■ **Work request**
Could you write out the listing below again, exactly?
+++ Dataset excerpt +++
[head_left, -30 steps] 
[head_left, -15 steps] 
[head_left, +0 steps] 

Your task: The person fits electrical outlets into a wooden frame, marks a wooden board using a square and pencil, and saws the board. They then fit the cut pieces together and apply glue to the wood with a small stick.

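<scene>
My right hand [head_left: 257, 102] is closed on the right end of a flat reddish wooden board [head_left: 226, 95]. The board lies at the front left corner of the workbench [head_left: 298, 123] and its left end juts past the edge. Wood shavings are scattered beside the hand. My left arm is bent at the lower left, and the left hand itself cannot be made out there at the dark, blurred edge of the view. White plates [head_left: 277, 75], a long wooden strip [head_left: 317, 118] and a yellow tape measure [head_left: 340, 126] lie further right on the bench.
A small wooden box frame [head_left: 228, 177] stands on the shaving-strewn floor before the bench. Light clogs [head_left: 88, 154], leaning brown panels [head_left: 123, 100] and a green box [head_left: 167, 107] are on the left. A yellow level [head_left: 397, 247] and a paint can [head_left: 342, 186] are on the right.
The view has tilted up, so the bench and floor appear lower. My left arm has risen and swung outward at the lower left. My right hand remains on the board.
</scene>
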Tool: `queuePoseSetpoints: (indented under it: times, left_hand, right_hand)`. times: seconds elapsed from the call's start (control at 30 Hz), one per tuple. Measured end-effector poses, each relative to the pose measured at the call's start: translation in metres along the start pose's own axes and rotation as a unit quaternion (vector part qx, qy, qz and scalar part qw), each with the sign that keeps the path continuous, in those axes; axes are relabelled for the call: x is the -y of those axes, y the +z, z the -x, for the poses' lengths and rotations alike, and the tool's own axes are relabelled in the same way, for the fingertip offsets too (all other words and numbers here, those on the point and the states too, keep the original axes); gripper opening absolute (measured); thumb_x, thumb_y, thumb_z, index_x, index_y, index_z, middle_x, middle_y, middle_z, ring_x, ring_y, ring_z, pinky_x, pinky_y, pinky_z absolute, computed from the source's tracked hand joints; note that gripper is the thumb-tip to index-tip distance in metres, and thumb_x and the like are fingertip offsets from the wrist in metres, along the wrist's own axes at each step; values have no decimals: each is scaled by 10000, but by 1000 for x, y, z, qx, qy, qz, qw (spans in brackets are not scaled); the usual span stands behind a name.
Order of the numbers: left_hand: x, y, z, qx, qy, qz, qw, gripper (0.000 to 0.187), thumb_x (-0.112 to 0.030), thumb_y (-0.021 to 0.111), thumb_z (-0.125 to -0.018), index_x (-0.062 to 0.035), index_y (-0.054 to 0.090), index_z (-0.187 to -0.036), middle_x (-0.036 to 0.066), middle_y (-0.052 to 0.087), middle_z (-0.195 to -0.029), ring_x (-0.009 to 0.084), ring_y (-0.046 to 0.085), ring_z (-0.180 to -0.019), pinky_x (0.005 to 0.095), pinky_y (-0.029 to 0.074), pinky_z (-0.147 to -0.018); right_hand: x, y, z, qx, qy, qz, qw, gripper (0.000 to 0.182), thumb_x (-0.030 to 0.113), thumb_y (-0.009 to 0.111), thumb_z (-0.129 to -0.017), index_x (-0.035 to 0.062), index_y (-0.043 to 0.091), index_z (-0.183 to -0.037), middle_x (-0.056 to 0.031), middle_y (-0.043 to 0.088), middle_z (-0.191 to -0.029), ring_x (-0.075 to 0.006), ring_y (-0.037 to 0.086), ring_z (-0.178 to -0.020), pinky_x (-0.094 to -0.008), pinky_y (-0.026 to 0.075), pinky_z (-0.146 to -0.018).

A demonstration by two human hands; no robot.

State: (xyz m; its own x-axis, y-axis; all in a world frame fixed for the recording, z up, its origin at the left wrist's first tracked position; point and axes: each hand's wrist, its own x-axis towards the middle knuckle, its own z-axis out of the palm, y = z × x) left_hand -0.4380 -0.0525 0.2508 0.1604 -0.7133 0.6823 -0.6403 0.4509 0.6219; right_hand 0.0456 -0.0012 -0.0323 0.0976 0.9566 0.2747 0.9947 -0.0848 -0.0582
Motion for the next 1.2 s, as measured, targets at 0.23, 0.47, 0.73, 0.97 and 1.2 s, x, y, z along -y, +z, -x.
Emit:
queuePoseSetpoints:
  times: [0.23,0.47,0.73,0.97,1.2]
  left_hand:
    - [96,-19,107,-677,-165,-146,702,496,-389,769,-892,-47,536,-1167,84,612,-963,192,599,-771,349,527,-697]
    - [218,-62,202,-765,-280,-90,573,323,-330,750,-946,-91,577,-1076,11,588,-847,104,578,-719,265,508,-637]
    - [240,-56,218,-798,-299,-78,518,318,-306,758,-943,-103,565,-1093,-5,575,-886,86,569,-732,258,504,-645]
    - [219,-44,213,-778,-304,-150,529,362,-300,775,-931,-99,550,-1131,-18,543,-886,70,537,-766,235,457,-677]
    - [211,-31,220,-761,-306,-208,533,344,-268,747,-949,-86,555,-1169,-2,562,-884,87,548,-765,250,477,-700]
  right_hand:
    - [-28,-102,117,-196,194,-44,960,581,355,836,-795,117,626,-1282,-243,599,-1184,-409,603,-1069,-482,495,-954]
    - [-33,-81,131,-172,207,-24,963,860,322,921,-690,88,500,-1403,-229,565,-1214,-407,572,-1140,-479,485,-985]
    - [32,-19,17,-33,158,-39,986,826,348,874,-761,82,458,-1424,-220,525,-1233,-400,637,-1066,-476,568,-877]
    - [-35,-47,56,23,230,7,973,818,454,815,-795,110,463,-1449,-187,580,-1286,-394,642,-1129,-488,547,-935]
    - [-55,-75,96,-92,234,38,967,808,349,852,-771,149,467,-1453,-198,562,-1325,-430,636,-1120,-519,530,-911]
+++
■ **Result of this exercise**
[head_left, -30 steps] 
[head_left, -15 steps] 
[head_left, +0 steps] 

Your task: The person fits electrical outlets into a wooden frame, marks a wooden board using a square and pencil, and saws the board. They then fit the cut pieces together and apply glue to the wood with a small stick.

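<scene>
My right hand [head_left: 257, 102] is closed on the right end of a flat reddish wooden board [head_left: 226, 95]. The board lies at the front left corner of the workbench [head_left: 298, 123] and its left end juts past the edge. Wood shavings are scattered beside the hand. My left arm is bent at the lower left, and the left hand itself cannot be made out there at the dark, blurred edge of the view. White plates [head_left: 277, 75], a long wooden strip [head_left: 317, 118] and a yellow tape measure [head_left: 340, 126] lie further right on the bench.
A small wooden box frame [head_left: 228, 177] stands on the shaving-strewn floor before the bench. Light clogs [head_left: 88, 154], leaning brown panels [head_left: 123, 100] and a green box [head_left: 167, 107] are on the left. A yellow level [head_left: 397, 247] and a paint can [head_left: 342, 186] are on the right.
The view has tilted up, so the bench and floor appear lower. My left arm has risen and swung outward at the lower left. My right hand remains on the board.
</scene>
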Tool: `queuePoseSetpoints: (indented under it: times, left_hand, right_hand)`. times: seconds elapsed from the call's start (control at 30 Hz), one per tuple. Measured end-effector poses, each relative to the pose measured at the call's start: translation in metres along the start pose's own axes and rotation as a unit quaternion (vector part qx, qy, qz and scalar part qw), each with the sign that keeps the path continuous, in those axes; axes are relabelled for the call: x is the -y of those axes, y the +z, z the -x, for the poses' lengths and rotations alike, and the tool's own axes are relabelled in the same way, for the fingertip offsets too (all other words and numbers here, those on the point and the states too, keep the original axes); gripper opening absolute (measured); thumb_x, thumb_y, thumb_z, index_x, index_y, index_z, middle_x, middle_y, middle_z, ring_x, ring_y, ring_z, pinky_x, pinky_y, pinky_z absolute, computed from the source's tracked hand joints; note that gripper is the thumb-tip to index-tip distance in metres, and thumb_x and the like are fingertip offsets from the wrist in metres, along the wrist's own axes at each step; values have no decimals: each is scaled by 10000, but by 1000 for x, y, z, qx, qy, qz, qw (spans in brackets are not scaled); the usual span stands behind a name.
Order of the numbers: left_hand: x, y, z, qx, qy, qz, qw, gripper (0.000 to 0.187), thumb_x (-0.112 to 0.030), thumb_y (-0.021 to 0.111), thumb_z (-0.125 to -0.018), index_x (-0.062 to 0.035), index_y (-0.054 to 0.090), index_z (-0.187 to -0.036), middle_x (-0.036 to 0.066), middle_y (-0.052 to 0.087), middle_z (-0.195 to -0.029), ring_x (-0.009 to 0.084), ring_y (-0.046 to 0.085), ring_z (-0.180 to -0.019), pinky_x (0.005 to 0.095), pinky_y (-0.029 to 0.074), pinky_z (-0.147 to -0.018); right_hand: x, y, z, qx, qy, qz, qw, gripper (0.000 to 0.182), thumb_x (-0.030 to 0.113), thumb_y (-0.009 to 0.111), thumb_z (-0.129 to -0.017), index_x (-0.035 to 0.062), index_y (-0.043 to 0.091), index_z (-0.183 to -0.037), middle_x (-0.056 to 0.031), middle_y (-0.043 to 0.088), middle_z (-0.191 to -0.029), ring_x (-0.075 to 0.006), ring_y (-0.037 to 0.086), ring_z (-0.178 to -0.020), pinky_x (-0.094 to -0.008), pinky_y (-0.026 to 0.075), pinky_z (-0.146 to -0.018).

A demonstration by two human hands; no robot.

State: (xyz m; its own x-axis, y-axis; all in a world frame fixed for the recording, z up, its origin at the left wrist's first tracked position; point and axes: each hand's wrist, its own x-axis towards the middle knuckle, its own z-axis out of the palm, y = z × x) left_hand -0.4380 -0.0525 0.2508 0.1604 -0.7133 0.6823 -0.6403 0.4509 0.6219; right_hand 0.0456 -0.0012 -0.0323 0.0976 0.9566 0.2747 0.9947 -0.0848 -0.0582
Motion for the next 1.2 s, as measured, targets at 0.23, 0.47, 0.73, 0.97 and 1.2 s, x, y, z along -y, +z, -x.
Emit:
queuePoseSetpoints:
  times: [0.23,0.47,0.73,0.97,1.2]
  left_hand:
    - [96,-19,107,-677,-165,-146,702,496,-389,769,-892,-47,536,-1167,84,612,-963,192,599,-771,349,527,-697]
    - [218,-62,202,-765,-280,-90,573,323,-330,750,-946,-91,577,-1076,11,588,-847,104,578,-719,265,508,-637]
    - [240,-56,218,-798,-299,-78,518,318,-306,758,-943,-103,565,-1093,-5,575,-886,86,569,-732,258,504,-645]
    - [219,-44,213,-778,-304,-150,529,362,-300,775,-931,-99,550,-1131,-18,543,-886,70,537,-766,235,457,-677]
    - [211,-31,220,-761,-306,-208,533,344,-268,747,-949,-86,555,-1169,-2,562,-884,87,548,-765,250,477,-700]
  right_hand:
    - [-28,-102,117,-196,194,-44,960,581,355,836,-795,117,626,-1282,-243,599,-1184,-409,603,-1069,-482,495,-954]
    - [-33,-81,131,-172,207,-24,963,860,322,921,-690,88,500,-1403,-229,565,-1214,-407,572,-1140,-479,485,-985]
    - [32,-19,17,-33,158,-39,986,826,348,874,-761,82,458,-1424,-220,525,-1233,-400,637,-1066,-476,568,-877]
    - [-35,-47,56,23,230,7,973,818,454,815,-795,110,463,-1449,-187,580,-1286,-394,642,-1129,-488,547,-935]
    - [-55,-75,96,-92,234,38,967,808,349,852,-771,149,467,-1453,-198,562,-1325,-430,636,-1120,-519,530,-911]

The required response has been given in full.